====== Object Detection ======

====== Introduction ======

An object detection algorithm is one that takes in an image, and outputs bounding boxes surrounding the objects of interest in the image. An example is shown below, a dog, bicycle, and a car.

{{:cs:vision:object_detection:object_detection_example.jpg?400|}}

Before you can use an object detection algorithm, you must first predefine what sort of objects (aka classes) you want to be able to detect. Next, you must train the algorithm on example images that contain the objects you want it to learn. These images must be manually labeled by people, showing where the objects are in the image. In our experience, you probably need at least a few hundred example images for each class to get decent results.

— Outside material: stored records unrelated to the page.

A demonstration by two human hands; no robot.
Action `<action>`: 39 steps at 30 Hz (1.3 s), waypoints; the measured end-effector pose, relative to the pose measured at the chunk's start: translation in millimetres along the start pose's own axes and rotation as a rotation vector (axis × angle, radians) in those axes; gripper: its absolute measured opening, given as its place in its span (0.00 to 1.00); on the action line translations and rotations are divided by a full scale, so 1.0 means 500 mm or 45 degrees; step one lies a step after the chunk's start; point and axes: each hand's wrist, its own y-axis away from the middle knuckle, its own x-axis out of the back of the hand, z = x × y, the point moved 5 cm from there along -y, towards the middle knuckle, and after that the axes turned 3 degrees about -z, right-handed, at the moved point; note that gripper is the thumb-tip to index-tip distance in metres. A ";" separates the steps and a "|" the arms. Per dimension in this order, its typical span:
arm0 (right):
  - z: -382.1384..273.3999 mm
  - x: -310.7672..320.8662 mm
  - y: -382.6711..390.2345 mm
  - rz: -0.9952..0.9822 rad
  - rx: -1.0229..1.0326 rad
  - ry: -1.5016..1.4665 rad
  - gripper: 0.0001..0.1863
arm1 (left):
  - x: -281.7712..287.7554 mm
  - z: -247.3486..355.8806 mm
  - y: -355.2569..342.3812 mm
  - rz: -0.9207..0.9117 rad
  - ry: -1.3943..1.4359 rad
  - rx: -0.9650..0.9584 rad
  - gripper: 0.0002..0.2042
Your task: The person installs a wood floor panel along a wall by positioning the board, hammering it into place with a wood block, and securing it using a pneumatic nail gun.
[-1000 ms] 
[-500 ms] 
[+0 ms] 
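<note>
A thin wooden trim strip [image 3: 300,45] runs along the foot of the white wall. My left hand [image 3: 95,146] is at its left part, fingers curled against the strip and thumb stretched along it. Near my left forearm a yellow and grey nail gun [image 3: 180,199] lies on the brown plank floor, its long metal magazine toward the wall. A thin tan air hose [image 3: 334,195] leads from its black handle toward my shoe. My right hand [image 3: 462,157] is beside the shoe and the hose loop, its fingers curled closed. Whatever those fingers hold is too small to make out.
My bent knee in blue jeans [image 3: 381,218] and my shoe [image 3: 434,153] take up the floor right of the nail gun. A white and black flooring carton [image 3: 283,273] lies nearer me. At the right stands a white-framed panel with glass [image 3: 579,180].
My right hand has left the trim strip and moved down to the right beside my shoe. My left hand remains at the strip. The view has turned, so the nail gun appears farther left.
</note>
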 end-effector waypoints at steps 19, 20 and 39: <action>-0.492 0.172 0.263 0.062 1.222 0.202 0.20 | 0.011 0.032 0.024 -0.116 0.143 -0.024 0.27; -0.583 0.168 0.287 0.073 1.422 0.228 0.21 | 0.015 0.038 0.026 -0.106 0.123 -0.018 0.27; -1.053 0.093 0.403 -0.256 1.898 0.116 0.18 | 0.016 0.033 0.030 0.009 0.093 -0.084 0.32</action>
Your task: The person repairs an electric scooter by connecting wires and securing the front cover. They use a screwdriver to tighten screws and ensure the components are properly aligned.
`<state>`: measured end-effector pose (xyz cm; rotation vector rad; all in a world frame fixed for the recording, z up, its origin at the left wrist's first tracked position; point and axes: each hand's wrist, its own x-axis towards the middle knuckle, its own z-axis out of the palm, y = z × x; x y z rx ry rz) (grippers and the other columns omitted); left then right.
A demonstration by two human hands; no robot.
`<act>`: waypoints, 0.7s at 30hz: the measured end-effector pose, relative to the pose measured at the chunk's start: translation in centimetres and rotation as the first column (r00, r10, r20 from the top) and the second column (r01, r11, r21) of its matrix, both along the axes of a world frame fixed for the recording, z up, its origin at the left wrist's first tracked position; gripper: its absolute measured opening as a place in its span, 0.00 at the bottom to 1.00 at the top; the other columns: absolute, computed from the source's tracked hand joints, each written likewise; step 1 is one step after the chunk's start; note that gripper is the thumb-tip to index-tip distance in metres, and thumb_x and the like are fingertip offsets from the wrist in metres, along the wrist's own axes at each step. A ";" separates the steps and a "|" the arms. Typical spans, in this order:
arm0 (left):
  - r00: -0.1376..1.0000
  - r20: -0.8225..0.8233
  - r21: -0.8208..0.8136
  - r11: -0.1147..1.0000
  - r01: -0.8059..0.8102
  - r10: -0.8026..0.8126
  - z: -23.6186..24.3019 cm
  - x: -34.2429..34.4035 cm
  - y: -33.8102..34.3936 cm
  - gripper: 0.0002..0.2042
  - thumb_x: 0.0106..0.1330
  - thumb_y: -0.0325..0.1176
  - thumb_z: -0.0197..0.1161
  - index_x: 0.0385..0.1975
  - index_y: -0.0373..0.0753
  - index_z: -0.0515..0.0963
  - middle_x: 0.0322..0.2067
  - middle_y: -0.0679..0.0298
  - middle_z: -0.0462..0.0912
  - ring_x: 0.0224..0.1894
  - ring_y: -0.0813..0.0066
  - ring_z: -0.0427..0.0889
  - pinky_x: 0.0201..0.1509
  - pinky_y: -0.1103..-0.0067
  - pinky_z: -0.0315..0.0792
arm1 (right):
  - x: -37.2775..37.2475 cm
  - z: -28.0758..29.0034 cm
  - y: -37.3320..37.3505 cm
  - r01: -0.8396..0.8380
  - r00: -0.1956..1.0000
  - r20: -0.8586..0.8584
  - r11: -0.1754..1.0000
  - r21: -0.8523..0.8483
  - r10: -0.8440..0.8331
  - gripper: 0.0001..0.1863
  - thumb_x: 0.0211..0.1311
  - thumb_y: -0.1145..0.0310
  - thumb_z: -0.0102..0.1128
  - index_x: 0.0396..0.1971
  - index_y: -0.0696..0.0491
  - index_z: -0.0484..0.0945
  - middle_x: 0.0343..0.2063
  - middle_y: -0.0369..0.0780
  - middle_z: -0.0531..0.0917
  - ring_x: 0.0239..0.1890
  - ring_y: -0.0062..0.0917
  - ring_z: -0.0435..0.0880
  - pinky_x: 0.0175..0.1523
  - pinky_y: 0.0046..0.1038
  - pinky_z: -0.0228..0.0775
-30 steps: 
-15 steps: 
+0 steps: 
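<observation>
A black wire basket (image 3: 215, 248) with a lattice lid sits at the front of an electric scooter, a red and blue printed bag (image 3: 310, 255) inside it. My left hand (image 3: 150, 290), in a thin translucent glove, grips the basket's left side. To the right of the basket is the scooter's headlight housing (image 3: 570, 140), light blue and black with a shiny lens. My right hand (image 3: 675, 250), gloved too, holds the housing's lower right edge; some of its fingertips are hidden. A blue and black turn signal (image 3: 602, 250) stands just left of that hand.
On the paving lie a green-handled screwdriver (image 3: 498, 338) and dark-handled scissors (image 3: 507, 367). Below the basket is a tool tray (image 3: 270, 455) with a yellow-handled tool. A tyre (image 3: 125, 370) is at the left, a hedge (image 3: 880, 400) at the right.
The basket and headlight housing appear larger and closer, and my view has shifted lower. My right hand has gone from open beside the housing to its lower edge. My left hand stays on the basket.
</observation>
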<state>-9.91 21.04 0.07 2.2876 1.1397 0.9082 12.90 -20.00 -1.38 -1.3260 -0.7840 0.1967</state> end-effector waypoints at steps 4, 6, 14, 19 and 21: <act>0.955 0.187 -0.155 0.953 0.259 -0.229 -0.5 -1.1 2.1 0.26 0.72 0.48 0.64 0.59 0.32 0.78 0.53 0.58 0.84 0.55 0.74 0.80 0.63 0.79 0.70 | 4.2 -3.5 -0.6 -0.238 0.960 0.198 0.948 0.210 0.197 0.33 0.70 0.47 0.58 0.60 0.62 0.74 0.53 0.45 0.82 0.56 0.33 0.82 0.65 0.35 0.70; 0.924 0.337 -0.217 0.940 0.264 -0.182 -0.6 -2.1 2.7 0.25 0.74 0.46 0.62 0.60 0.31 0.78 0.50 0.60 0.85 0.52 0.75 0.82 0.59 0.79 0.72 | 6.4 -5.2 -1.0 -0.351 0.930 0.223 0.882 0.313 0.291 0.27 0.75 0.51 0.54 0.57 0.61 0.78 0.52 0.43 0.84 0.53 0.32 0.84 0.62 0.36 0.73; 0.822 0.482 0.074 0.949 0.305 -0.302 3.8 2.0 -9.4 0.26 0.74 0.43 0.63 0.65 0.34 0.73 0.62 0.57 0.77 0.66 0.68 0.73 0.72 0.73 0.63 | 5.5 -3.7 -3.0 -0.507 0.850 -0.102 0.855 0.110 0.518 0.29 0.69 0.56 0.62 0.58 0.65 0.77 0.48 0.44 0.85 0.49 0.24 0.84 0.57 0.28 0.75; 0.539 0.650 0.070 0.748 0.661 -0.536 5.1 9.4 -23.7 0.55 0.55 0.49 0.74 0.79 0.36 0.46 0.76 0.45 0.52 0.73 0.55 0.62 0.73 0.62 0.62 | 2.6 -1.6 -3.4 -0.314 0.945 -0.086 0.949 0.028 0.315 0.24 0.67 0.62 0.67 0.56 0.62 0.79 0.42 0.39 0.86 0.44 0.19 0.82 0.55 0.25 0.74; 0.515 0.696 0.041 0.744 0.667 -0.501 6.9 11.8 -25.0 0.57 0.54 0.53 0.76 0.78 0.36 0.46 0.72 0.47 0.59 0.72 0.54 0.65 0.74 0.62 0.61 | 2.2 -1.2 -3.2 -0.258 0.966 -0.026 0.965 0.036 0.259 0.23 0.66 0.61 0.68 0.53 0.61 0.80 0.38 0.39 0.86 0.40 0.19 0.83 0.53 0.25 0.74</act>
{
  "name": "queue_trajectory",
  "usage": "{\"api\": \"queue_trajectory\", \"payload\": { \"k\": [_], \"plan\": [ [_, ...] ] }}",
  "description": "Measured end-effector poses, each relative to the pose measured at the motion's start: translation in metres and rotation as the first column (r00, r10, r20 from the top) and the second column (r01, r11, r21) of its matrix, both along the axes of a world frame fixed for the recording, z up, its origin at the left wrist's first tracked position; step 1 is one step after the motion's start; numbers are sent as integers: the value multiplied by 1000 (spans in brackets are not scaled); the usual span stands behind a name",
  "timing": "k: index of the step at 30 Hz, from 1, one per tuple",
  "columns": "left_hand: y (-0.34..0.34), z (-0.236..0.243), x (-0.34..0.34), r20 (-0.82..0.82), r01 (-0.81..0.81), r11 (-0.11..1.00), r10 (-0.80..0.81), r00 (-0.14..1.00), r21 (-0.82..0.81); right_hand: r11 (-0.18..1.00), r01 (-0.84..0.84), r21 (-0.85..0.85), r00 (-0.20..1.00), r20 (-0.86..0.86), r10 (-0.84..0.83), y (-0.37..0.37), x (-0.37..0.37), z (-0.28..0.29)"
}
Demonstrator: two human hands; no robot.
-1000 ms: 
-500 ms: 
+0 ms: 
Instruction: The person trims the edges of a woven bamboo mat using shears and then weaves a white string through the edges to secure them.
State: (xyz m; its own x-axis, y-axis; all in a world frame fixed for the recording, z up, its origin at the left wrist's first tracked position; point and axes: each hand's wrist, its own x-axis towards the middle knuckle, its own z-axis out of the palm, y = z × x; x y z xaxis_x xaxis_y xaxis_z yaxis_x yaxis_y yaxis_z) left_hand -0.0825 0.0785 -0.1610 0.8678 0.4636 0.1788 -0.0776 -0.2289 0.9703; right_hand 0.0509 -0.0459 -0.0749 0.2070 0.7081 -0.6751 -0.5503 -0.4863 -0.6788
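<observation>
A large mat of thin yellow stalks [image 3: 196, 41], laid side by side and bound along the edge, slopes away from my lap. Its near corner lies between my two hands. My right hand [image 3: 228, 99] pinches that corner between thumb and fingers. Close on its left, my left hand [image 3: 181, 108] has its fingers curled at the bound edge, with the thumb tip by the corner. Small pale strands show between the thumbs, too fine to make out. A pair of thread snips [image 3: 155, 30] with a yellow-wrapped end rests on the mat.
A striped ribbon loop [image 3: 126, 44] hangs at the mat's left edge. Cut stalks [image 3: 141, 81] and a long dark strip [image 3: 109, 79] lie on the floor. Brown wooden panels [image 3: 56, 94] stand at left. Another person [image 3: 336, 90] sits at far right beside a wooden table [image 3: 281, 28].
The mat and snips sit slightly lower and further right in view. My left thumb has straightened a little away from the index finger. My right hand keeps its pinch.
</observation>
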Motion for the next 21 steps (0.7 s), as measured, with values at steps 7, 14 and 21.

After the algorithm has been trained on the example data, you can then use it to find objects in new images that it hasn't seen before! The process of using the object detection algorithm to find objects is also known as "inference".

====== Tools ======
We currently use the [[https://github.com/tensorflow/models/tree/master/research/object_detection|Tensorflow object detection API]] (henceforth abbreviated as TFODA) for both training and inference. Previously we used the [[https://pjreddie.com/darknet/|Darknet framework]], however we found it rather difficult to use because the code is messy and uses rather old versions of libraries. The tensorflow object detection API is developed by more people, easier to use, and kept more up to date.

====== Setup ======
<WRAP important>
These instructions are for manual installation on your own computer, we really need to automate the installation of everything. Also, ideally we should be training on Kamiak, not our own computers.
</WRAP>
Before you can start training, you first need to install tensorflow and the Tensorflow Object Detection API.
===== Tensorflow =====
Tensorflow can run either on your CPU, or on an Nvidia GPU (unfortunately AMD support isn't ready at this time). If you have an Nvidia GPU, it's highly recommended to use it, it is orders of magnitude faster. Instructions are adapted from [[https://www.tensorflow.org/install/install_linux | here]]. To test your installation, open up python and run:
  import tensorflow as tf
  hello = tf.constant('Hello, TensorFlow!')
  sess = tf.Session()
  print(sess.run(hello))

==== CPU Installation ====
If you're running on CPU only, you simply need to run:J
  pip install --user tensorflow

==== GPU Installation ====
If you're running on an Nvidia GPU, you'll need to install Nvidia's CUDA and CuDNN libraries. Currently, Tensorflow requires CUDA 9.0 and CuDNN 7.0, it's important you install the right versions. To install tensorflow for gpu, run:

  pip install --user tensorflow-gpu

=== CUDA Installation ===
You can download CUDA 9.0 for Ubuntu 16.04 from [[https://developer.nvidia.com/cuda-90-download-archive?target_os=Linux&target_arch=x86_64&target_distro=Ubuntu&target_version=1604&target_type=debnetwork | here]]. To install, run:
  sudo dpkg -i cuda-repo-ubuntu1604_9.0.176-1_amd64.deb
  sudo apt-key adv --fetch-keys \
     http://developer.download.nvidia.com/compute/cuda/repos/ubuntu1604/x86_64/7fa2af80.pub
  sudo aptitude update
  sudo aptitude install cuda
 
=== CuDNN Installation ===
To download CuDNN you'll need to create an Nvidia account. Download (and create an account) [[https://developer.nvidia.com/rdp/cudnn-download | here]]. You'll want to download CuDNN 7.0.x for CUDA 9.0, both the developer and runtime libraries. Install both of them.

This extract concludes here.